円高により、工場などの生産拠点を海外に移す企業が増えているという。しかし多国籍企業が海外へ業務拠点を移転することは今に始まったことではなく、経済のグローバル化に伴い、アメリカでは20年以上前から、日本でもここ10年くらい前から増加していた。
得た利益その場に投資を
雇用を先進国から貧しい国へ移すのは、人件費削減という意味で経営者にとっては以前から魅力的で、経済的に正当な選択だったのだ。したがってすでに海外生産を行っている企業が、円高が続けばさらに海外へ移転するとして政府に円売り介入を求めるのもおかしな話である。
日本の資源を考えると、他の国に輸出するための製品を日本で作ることには限界がある。もし日本企業が海外で製品を作るなら、それを販売する場所で、その製品を買う国民を雇って行い、得た利益はその場所に投資するべきだと私は思う。これを奨励するためには、各国政府はそれぞれの国民に必要ではない製品の関税を高くし、必要なものの関税を低くするようにするとよいだろう。あらゆる関税を際限なく削減または撤廃しようとするTPPのような自由貿易協定は、まさにこの逆の結果をもたらすだろう。
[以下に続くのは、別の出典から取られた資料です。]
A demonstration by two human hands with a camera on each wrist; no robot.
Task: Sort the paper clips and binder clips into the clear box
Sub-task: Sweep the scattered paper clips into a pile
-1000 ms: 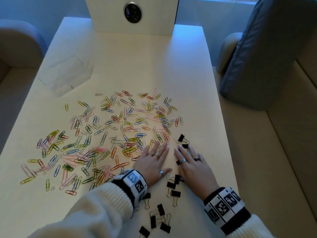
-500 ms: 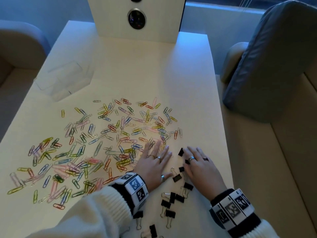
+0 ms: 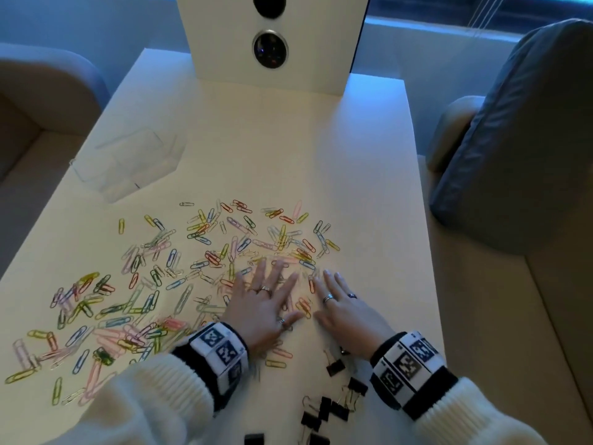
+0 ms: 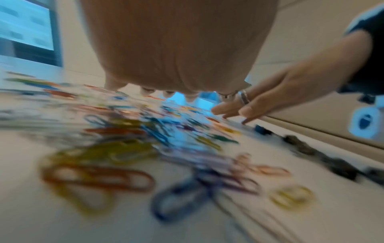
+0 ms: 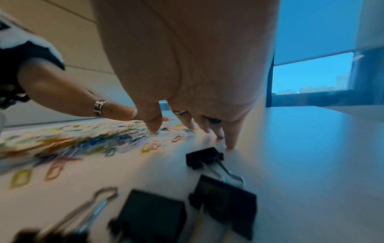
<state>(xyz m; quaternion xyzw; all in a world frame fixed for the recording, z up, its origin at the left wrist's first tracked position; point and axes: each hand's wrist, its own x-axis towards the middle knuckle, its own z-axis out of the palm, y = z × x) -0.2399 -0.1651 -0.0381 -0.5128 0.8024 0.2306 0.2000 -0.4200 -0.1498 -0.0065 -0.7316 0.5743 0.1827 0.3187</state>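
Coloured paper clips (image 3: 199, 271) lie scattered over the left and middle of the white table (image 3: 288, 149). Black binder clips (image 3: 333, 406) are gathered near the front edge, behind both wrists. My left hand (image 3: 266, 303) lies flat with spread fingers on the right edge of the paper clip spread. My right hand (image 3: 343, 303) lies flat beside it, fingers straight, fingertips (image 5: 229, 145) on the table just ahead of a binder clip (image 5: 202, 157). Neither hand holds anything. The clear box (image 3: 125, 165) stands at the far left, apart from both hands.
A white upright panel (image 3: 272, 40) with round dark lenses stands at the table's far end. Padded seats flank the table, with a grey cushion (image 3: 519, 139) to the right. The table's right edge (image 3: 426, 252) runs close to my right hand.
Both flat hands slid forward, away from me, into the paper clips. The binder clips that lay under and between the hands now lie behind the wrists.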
もう一つ私が提案したいことがある。例えば企業がアメリカに製品を輸出して販売すると利益はドルで手にする。しかしドルは日本では使えないので、企業は政府(日銀)に持っていき、円と交換する。これによって輸出企業は価値が上がっている円を手にし、一方で政府は価値が下がりつつあるドルを保有することになる。円は対ドルでもユーロでも近年上昇しており、試算によると年率約8%上がっている。このように円と価値が下がる通貨を交換することは、輸出企業のための補助金ともいえるため、政府は無制限に円と外貨を交換することは止めるべきである。
輸入のために使うドルやユーロは円と交換する必要はあるが、稼いだドルを政府が無制限に円と交換しなくなれば、企業は輸出で手にする通貨の価値が下がる問題を納税者に転嫁せずに自分自身で対処するようになるだろう。つまり利益をそれを得た場所に投資すれば、為替による損失を受けることはなくなるのだ。
為替相場が変動する理由は、投機家が通貨売買というばくちを行うからであり、企業が製品をどこで作るかは問題ではない。一日に世界で476兆円もの通貨売買が行われ、このうち円の売買は90兆円にものぼる。通貨売買はわずかな変動に対して行われるから、為替レートは77.83842….円というような細かい単位ででてくるのだ。このようなばくちは日本政府の介入で是正できることではなく、トービン税の導入で通貨投機を止めさせるしかない。
雇用の減少は自動化などの技術進歩によっても起きている。しかし製造拠点をその製品を販売する場所に移し、そこで製品を買う人を雇用して製造し、得た利益をその土地に投資、還元するようになれば、技術進歩が雇用にもたらした影響を減らすことができるだろう。また企業がその地域の雇用や経済に貢献すれば、そのような企業は日本でも外国でも愛され、尊敬される企業となりえるだろう。